▶ [WHAT NEEDS TO BE DONE]
Each line of the listing where "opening" appears should be reported.

▶ [RAW DATA]
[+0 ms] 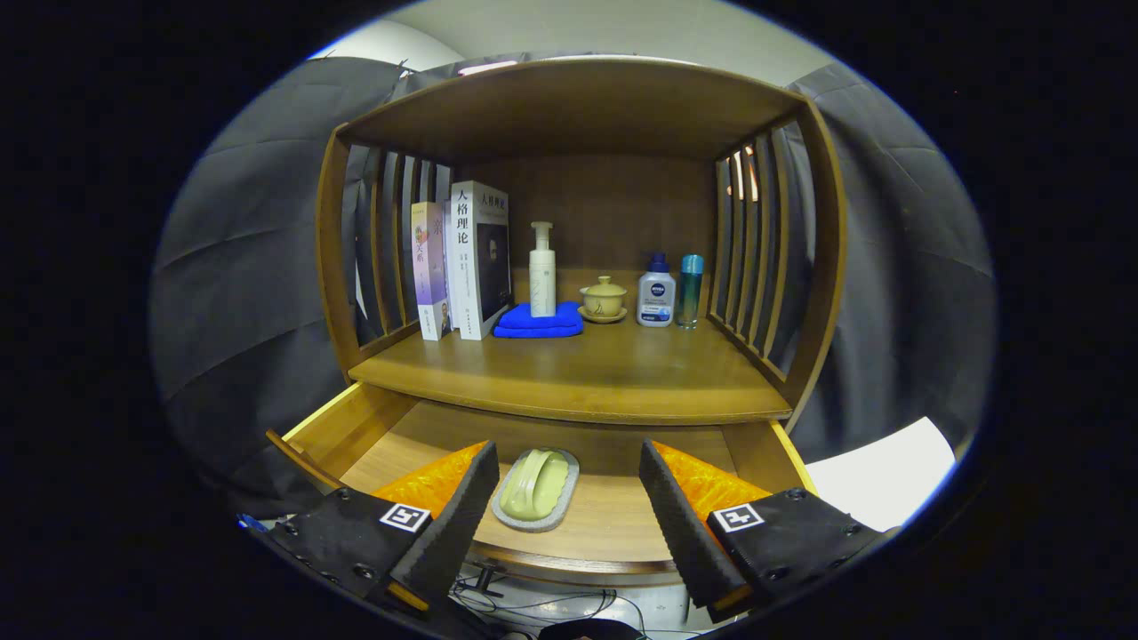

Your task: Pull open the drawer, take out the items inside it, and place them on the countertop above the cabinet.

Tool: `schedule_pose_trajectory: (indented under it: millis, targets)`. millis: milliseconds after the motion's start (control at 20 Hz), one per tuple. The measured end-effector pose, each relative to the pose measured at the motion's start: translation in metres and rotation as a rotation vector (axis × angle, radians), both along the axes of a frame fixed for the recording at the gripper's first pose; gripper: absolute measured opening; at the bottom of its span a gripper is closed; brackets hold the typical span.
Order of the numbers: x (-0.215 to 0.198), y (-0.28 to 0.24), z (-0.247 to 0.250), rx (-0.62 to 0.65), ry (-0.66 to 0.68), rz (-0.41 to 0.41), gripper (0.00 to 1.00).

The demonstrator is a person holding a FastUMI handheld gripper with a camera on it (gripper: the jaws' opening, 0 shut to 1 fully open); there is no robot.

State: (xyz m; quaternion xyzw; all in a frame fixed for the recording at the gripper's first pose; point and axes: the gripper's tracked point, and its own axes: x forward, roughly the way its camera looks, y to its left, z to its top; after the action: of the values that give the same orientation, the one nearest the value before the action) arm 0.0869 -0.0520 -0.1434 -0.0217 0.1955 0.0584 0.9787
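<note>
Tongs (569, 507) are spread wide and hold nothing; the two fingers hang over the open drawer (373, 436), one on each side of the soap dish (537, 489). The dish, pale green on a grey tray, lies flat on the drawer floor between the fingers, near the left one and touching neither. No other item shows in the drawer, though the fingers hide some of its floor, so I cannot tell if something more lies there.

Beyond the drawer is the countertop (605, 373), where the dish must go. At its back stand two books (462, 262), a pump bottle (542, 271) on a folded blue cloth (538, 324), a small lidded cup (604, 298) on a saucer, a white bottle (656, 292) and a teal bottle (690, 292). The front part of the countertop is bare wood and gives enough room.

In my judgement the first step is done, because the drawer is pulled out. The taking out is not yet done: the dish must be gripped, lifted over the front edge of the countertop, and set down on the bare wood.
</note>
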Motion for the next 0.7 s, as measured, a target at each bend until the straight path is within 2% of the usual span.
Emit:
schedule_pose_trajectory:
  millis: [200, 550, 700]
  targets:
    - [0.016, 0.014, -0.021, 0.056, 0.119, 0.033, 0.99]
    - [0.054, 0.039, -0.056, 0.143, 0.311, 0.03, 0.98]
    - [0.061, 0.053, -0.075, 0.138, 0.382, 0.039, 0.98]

▶ [ANSWER TO THIS EXERCISE]
Tool: `schedule_pose_trajectory: (indented under it: millis, targets)`. millis: milliseconds after the motion's start (control at 20 Hz), one per tuple. The measured end-effector pose, each relative to the pose measured at the motion's start: translation in metres and rotation as a rotation vector (axis × angle, radians), both along the axes of a frame fixed for the recording at the gripper's first pose; gripper: absolute measured opening; at the bottom of its span a gripper is closed; brackets hold the typical span.
The demonstrator is a person holding a FastUMI handheld gripper with a camera on it (gripper: the jaws' opening, 0 shut to 1 fully open); there is no robot.

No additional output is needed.